Former prime minister Stephen Harper's top national security adviser is retiring from the public service after 39 years in some of the bureaucracy's most secretive top jobs.

Harper tapped Richard Fadden for the role in the wake of the Oct. 22 attack on Parliament Hill, a time of mounting extremist threat levels.

He was subsequently kept in that position for the first few months of Prime Minister Justin Trudeau's government.

"On behalf of all Canadians, I wish Dick the very best in retirement and thank him for his distinguished record of service to his country," Trudeau said Thursday in a written statement.

A noted expert on intelligence and national security said that this sort of personnel shuffling is to be expected with the arrival of a new prime minister.

"I don't think anybody is suggesting that Fadden was pushed out or anything like that," Wesley Wark, a professor at the University of Ottawa, said in an interview.

A prime minister's relationship with a national security adviser is deeply personal, Wark added, noting that a similar disposition is helpful when dealing jointly with pressing threats to the homeland.

"There always has to be a chemistry there. The Trudeau government has taken its time in deciding who they might want. They're still feeling their way in many respects in regards to national security policy, so I think it made a lot of sense [for Fadden to retire now]."

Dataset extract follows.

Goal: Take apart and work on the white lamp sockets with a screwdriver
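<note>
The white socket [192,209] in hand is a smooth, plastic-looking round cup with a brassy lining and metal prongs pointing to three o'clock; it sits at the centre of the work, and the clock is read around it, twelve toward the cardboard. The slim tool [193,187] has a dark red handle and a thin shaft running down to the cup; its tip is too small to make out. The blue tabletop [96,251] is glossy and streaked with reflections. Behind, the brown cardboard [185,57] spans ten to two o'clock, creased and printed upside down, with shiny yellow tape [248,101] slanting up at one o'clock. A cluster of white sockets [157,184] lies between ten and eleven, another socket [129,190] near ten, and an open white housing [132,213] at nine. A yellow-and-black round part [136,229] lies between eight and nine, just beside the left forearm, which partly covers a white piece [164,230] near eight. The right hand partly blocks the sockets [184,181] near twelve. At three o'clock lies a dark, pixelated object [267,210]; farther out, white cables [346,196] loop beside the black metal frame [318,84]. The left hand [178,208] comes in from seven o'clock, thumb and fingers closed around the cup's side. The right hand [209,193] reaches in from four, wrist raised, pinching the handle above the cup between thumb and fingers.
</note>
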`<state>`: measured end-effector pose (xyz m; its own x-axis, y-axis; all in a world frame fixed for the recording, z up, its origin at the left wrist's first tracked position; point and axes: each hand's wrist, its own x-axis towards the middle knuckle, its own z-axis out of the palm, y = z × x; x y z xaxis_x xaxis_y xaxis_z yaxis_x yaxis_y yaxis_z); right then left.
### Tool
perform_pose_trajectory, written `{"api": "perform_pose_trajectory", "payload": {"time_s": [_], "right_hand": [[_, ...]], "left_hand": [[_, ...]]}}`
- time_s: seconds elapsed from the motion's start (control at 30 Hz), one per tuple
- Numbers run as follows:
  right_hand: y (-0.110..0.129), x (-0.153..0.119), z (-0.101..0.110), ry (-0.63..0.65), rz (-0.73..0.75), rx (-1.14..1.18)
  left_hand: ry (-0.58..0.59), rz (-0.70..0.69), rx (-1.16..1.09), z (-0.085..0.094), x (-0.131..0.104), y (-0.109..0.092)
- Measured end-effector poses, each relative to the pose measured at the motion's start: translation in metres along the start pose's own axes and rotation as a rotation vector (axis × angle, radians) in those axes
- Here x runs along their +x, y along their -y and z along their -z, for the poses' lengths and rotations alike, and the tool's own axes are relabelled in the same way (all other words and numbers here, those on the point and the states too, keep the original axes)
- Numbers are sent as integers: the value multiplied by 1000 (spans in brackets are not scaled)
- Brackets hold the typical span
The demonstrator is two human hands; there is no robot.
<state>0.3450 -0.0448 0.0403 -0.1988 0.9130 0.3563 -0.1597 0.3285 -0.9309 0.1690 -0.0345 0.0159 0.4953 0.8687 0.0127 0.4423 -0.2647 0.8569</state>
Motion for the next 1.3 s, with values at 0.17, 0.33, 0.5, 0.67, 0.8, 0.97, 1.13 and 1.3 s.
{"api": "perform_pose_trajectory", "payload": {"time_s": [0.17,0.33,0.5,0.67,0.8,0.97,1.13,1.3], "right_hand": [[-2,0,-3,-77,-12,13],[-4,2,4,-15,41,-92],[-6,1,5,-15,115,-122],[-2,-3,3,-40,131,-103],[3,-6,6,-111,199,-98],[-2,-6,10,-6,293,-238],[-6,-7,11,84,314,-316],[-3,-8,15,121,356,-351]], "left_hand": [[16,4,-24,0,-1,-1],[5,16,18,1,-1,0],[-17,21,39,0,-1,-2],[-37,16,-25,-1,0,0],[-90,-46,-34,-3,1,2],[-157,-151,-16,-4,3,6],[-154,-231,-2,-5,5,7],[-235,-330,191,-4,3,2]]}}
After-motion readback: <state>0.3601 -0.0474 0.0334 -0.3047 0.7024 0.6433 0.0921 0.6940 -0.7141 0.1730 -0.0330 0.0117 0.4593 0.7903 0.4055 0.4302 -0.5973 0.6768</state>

Comments on China caused controversy

Prior to joining Harper's inner circle, Fadden was the director of the Canadian Security Intelligence Service from 2009 to 2013.

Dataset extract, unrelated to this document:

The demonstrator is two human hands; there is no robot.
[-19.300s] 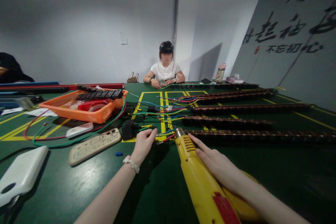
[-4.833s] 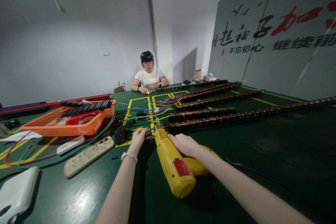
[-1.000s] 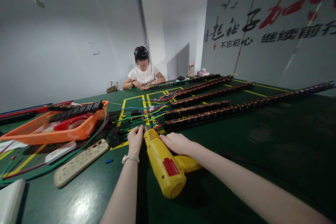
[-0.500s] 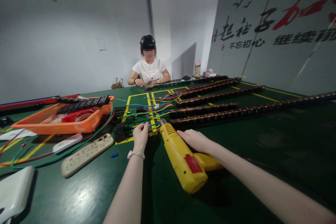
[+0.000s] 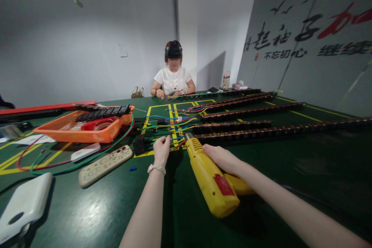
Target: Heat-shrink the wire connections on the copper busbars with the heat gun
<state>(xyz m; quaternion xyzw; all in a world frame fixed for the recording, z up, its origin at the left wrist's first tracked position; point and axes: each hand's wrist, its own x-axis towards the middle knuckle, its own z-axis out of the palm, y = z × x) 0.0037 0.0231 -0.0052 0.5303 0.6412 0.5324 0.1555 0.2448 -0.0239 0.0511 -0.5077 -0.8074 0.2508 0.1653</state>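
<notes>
Heat gun [image 5: 207, 174] in right hand [image 5: 223, 158], left hand [image 5: 161, 149] pinching wires [image 5: 176, 138]

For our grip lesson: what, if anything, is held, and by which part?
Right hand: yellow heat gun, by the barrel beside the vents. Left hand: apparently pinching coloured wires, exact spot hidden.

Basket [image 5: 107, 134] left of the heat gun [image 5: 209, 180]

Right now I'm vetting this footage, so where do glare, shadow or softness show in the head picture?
Head view: glare whitens the green tabletop at lower left; head view: dark shadow lies under the yellow heat gun; head view: the wires near the left hand look soft.
</notes>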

Fadden courted controversy in that role when he told CBC News in 2010 that some provincial politicians had "developed quite an attachment to foreign countries."

"There are several municipal politicians in British Columbia and in at least two provinces there are ministers of the Crown who we think are under at least the general influence of a foreign government," Fadden said at the time.

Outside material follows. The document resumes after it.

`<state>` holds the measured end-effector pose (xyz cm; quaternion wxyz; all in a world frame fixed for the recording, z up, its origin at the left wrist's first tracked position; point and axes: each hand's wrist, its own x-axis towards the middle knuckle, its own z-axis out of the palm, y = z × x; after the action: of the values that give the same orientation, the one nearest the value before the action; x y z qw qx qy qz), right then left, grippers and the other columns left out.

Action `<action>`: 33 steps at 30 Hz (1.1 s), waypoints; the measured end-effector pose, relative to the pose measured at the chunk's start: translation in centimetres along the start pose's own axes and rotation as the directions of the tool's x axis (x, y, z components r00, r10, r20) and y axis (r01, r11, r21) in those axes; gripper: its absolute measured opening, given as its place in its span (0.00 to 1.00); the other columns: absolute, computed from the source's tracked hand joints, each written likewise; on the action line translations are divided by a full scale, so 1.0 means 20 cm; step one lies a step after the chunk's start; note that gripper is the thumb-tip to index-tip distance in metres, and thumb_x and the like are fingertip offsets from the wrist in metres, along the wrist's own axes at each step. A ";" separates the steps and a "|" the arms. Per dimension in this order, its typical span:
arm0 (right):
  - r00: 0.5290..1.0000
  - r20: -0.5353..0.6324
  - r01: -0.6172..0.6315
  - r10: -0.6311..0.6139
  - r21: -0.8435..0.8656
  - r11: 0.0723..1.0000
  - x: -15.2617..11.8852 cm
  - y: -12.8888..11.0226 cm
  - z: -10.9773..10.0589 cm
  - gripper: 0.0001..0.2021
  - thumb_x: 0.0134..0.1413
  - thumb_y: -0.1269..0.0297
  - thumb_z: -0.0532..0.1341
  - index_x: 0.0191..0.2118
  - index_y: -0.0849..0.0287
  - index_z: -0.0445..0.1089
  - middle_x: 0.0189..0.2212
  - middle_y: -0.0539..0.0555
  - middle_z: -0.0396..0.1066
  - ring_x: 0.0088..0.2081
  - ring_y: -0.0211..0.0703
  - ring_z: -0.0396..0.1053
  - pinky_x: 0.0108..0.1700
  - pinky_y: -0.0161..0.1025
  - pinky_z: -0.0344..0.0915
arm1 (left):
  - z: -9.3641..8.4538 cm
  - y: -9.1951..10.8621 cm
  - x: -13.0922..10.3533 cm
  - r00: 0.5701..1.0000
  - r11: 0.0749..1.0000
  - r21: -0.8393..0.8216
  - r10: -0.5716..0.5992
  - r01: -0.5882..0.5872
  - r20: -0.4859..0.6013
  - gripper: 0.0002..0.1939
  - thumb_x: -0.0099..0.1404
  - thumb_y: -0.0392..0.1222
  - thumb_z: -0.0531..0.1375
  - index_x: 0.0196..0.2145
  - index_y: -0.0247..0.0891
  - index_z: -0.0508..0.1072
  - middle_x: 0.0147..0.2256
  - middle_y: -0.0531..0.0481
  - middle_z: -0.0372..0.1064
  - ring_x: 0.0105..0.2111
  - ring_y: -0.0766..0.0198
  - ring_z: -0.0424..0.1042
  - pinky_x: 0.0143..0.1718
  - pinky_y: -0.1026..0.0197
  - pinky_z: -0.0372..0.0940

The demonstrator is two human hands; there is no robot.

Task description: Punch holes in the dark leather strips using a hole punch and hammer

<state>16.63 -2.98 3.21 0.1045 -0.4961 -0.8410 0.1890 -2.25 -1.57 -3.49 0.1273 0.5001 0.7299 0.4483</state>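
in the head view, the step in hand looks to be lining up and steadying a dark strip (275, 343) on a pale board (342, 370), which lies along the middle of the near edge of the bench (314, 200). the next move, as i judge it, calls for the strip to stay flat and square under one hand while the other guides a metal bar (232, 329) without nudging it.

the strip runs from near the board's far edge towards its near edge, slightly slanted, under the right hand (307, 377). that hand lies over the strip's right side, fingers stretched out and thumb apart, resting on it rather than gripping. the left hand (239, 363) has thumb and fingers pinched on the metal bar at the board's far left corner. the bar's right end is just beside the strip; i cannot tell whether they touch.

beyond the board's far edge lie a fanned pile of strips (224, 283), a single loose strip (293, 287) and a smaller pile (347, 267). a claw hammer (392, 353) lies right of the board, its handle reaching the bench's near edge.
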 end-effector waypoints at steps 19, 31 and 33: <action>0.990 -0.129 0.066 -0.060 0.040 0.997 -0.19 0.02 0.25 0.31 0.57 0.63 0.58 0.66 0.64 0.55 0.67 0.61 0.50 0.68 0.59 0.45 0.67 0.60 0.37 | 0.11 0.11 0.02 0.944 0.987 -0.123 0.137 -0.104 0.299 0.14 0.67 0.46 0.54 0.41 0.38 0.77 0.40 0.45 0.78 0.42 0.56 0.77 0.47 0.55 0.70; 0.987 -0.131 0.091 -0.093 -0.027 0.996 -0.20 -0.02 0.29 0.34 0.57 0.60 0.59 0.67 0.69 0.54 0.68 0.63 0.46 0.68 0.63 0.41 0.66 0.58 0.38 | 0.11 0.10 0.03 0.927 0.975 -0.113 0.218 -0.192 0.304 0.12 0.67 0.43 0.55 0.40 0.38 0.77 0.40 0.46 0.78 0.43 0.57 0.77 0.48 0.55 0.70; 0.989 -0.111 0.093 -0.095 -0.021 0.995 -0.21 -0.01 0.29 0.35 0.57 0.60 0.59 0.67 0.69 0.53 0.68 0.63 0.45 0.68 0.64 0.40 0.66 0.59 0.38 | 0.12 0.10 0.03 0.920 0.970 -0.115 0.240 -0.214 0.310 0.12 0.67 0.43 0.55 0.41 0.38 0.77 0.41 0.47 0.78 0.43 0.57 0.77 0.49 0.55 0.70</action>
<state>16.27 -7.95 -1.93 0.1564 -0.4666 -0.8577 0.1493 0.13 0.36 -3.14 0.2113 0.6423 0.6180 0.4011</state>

He had previously named China as an aggressive recruiter in Canada.

The comments angered the Chinese community, which felt it had been unfairly singled out by Fadden's remarks, and prompted calls for Fadden's resignation.

CSIS head called to resign1:38

But his position was supported by some in the intelligence community, who said China has been trying to unduly influence government decisions.

"There is direct evidence that there is much more than just lobbying. There is evidence that CSIS has collected that B.C. officials had been compromised, sometimes with their knowledge, occasionally without their knowledge," Michel Juneau-Katsuya, a former head of Asia Pacific Affairs for CSIS, said at the time.

Wark said that these efforts to bring CSIS "out into the public domain and explain some of its concerns" would mar his legacy.

"I think it proved the case that for all the wealth of experience he had, and all the good judgment I'm sure, he was not very adept at being a good public communicator about CSIS operations and issues."

National security experience unparalleled

Harper respected Fadden because he was often "completely unfazed by anything," Wark said, and he was respected for his diplomatic skills in dealing with the country's allies.

Fadden, unlike many other public servants of his vintage, was uniquely qualified to head up the national security branches of government.

He started his career in government in 1977 during the Cold War, working in intelligence, and he was deeply involved in Canada's response to the Sept. 11 attacks in his role as the deputy clerk of the Privy Council Office, the branch of government that directly serves the prime minister.

"It's really a career marked by the amount of time and positions of authority that he held in the intelligence and security community," Wark said. "I think that's important, because in a Canadian context there has often not been a lot of deep knowledge in the senior ranks of the civil service with critical national security issues."

"Fadden stood out," Wark said, because of his longevity working in that field, which was not seen as "the most high-flying approach if you were super ambitious."